(Activity): Among the entries below, take the line with "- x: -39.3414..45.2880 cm" and the line with "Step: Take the", and output them and every line between them exactly, with nothing else.

(Records supplied):
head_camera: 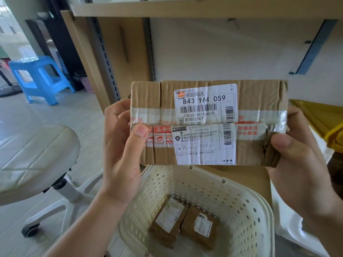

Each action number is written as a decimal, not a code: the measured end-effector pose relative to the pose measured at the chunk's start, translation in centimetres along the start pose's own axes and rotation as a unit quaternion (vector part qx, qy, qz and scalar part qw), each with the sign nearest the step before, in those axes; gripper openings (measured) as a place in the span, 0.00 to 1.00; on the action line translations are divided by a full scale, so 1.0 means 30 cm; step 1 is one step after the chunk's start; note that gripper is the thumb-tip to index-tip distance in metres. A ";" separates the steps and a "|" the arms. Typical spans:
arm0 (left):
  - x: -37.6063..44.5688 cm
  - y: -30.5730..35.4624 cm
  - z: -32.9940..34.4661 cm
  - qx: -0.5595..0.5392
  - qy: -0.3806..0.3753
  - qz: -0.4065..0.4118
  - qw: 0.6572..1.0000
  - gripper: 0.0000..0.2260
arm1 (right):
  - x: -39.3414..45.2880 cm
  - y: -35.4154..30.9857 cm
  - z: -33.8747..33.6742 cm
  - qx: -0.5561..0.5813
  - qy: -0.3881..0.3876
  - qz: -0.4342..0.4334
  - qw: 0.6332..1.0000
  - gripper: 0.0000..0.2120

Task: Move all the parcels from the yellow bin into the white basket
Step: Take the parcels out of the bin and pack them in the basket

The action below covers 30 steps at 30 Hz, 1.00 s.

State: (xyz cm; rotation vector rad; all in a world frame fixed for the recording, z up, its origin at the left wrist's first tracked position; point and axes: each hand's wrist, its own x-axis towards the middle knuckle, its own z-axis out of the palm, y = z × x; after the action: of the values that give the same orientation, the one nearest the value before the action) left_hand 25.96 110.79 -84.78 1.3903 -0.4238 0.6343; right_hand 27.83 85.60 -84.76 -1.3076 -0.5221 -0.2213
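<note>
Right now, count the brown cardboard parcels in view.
3. One large brown cardboard parcel held up in both hands, two small brown cardboard parcels side by side in the white perforated plastic basket. Others may be hidden.

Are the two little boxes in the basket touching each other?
Touching. The head view shows the left small parcel and right small parcel pressed side by side in the white basket.

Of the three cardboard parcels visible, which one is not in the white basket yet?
The large parcel, gripped at its ends by the left hand and right hand above the white basket. The two small parcels lie on the basket floor.
</note>
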 end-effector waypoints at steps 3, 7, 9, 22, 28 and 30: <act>0.001 -0.009 -0.010 0.005 0.005 -0.007 1.000 0.17 | 0.008 0.015 0.007 -0.016 0.003 0.020 1.000 0.19; -0.002 -0.035 -0.028 0.021 -0.001 -0.035 0.999 0.17 | 0.020 0.043 0.013 -0.038 0.026 0.067 0.997 0.16; -0.001 -0.059 -0.041 0.037 -0.002 -0.065 0.997 0.19 | 0.027 0.064 0.015 -0.047 0.046 0.093 0.994 0.13; -0.046 -0.178 -0.189 0.203 -0.122 -0.299 0.924 0.14 | -0.025 0.193 -0.011 -0.289 -0.113 0.343 0.887 0.32; -0.111 -0.268 -0.235 0.219 -0.185 -0.455 0.843 0.18 | -0.134 0.283 -0.015 -0.364 -0.167 0.382 0.833 0.37; -0.119 -0.293 -0.228 0.218 -0.198 -0.479 0.827 0.18 | -0.156 0.309 -0.012 -0.404 -0.193 0.365 0.816 0.49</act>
State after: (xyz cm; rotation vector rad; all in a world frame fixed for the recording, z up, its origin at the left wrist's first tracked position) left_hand 28.24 116.45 -94.76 1.9398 0.1536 -0.4345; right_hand 27.96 87.04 -95.05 -2.3199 -0.2103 0.5458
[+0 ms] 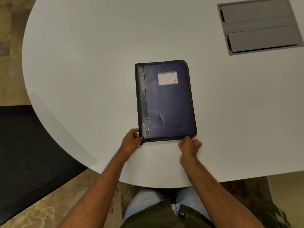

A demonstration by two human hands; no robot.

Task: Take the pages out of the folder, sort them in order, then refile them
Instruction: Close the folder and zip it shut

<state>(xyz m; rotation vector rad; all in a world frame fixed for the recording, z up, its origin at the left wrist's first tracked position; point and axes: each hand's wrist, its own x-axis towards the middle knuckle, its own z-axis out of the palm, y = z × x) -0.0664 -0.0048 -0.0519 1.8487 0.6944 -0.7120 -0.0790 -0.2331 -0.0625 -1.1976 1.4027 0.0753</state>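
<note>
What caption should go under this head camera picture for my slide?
Both hands, left hand and right hand, grip the near corners of a closed blue folder on a white table.

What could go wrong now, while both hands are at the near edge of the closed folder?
1. The left hand grips only the near spine corner of the folder, so the folder may slide on the smooth table.
2. The right hand pinches the near right corner; the zip could snag there.

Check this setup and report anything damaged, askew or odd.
Little stands out. The folder lies closed and flat on the table, turned slightly askew. Its cover shows a small crease near the lower middle. No pages are out.
</note>
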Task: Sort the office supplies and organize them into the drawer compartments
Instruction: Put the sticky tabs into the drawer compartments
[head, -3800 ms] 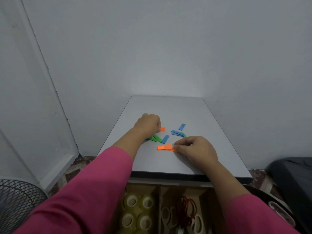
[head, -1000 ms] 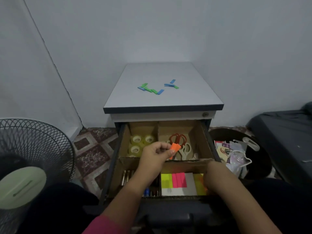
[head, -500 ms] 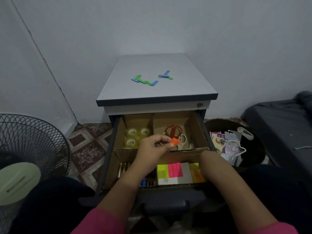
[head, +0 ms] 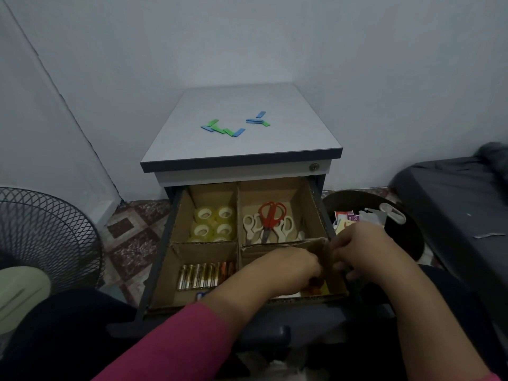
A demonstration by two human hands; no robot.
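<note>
We see the left hand point(head: 291, 268) now lowered into the front right compartment of the open drawer point(head: 176, 215), low and right of centre in the frame, where a second ago it hovers above the divider pinching an orange strip. That strip is now hidden under it. The right hand point(head: 362, 248) now grips the cardboard side wall point(head: 327, 259), fingers curled over its edge.

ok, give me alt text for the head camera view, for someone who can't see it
Both hands, left hand and right hand, reach into the front right compartment of an open cardboard-divided drawer holding tape rolls, scissors and batteries. Green and blue paper strips lie on the cabinet top.
</note>
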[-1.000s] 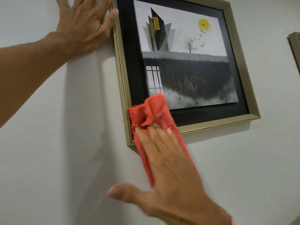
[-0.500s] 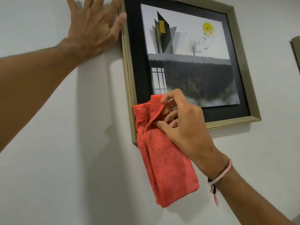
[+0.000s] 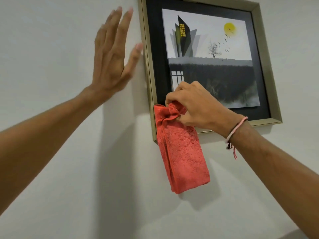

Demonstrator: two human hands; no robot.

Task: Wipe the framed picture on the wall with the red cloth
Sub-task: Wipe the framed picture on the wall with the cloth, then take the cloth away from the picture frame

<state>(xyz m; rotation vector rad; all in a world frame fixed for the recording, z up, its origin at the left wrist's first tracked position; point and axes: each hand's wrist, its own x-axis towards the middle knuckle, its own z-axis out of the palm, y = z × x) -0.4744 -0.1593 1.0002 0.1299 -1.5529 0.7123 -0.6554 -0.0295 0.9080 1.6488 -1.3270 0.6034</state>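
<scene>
Wiping seems to be only at its beginning, as far as one can judge. The right hand (image 3: 195, 106) is at the lower left corner of the framed picture (image 3: 207, 62), and its fingers are clenched around the bunched upper end of the red cloth (image 3: 181, 152). Most of the cloth hangs down loose below the bottom edge of the gold frame, in front of the white wall (image 3: 51, 49), so only the gathered part near the fingers is close to the black mat. I cannot tell if this part really touches the picture. The left hand (image 3: 112, 57) has its fingers released and stretched, flat near the wall, with the thumb just beside the left edge of the frame; it holds nothing. No trace shows which areas are already cleaned. In my judgement the printed scene, the mat and the four frame edges are all left to wipe.
</scene>
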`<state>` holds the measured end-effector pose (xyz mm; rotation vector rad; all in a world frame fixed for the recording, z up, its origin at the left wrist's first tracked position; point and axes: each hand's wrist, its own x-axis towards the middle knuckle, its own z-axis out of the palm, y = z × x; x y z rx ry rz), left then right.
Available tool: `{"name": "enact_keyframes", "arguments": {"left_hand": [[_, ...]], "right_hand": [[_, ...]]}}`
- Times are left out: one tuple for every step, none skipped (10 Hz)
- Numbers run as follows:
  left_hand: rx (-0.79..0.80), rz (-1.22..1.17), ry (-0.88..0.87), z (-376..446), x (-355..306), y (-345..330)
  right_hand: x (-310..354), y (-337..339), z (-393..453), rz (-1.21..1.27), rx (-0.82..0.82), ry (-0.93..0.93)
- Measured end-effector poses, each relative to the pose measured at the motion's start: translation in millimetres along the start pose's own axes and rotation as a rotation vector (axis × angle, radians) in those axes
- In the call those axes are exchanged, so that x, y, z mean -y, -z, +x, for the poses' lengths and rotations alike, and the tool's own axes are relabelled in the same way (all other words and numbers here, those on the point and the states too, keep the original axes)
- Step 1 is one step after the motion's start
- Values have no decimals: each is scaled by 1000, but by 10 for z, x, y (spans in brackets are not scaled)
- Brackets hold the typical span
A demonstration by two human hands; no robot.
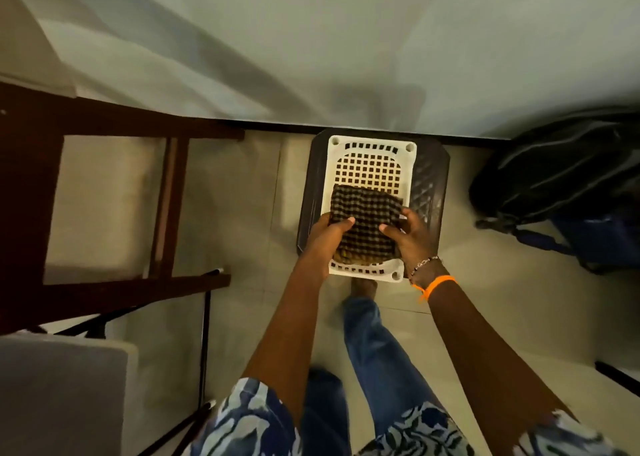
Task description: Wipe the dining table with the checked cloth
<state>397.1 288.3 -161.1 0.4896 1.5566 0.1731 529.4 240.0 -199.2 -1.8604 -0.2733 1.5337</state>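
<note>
A folded brown and tan checked cloth (365, 218) lies in the near half of a white perforated plastic basket (372, 159). The basket rests on a dark plastic stool (431, 178) by a pale wall. My left hand (325, 236) grips the cloth's left edge, thumb on top. My right hand (408, 236) grips its right edge, with a bead bracelet and an orange band on the wrist. No dining table top is recognisable in this view.
A dark wooden frame (104, 213) stands to the left over the tiled floor. A black backpack (561, 178) lies at the right beside something blue. A grey cushioned seat (59, 393) is at the lower left. My legs and a bare foot are below the basket.
</note>
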Motion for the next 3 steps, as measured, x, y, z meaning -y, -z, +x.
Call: {"name": "enact_keyframes", "arguments": {"left_hand": [[-7, 33, 19, 217, -36, -28], [9, 43, 14, 317, -45, -17], [-36, 91, -39, 312, -50, -3]], "right_hand": [[7, -82, 264, -144, -35, 14], [48, -121, 377, -191, -23, -32], [50, -137, 396, -224, -67, -69]]}}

(Final answer):
  - x: -39.3414..45.2880 cm
  - y: -35.4154..30.9857 cm
  - z: -33.8747..33.6742 cm
  - qx: -0.5561..0.5813
  - qy: -0.3881..0.3876
  - qz: -0.4342..0.4334
  - qw: 0.6332..1.0000
  - gripper: 0.0000..0.2120

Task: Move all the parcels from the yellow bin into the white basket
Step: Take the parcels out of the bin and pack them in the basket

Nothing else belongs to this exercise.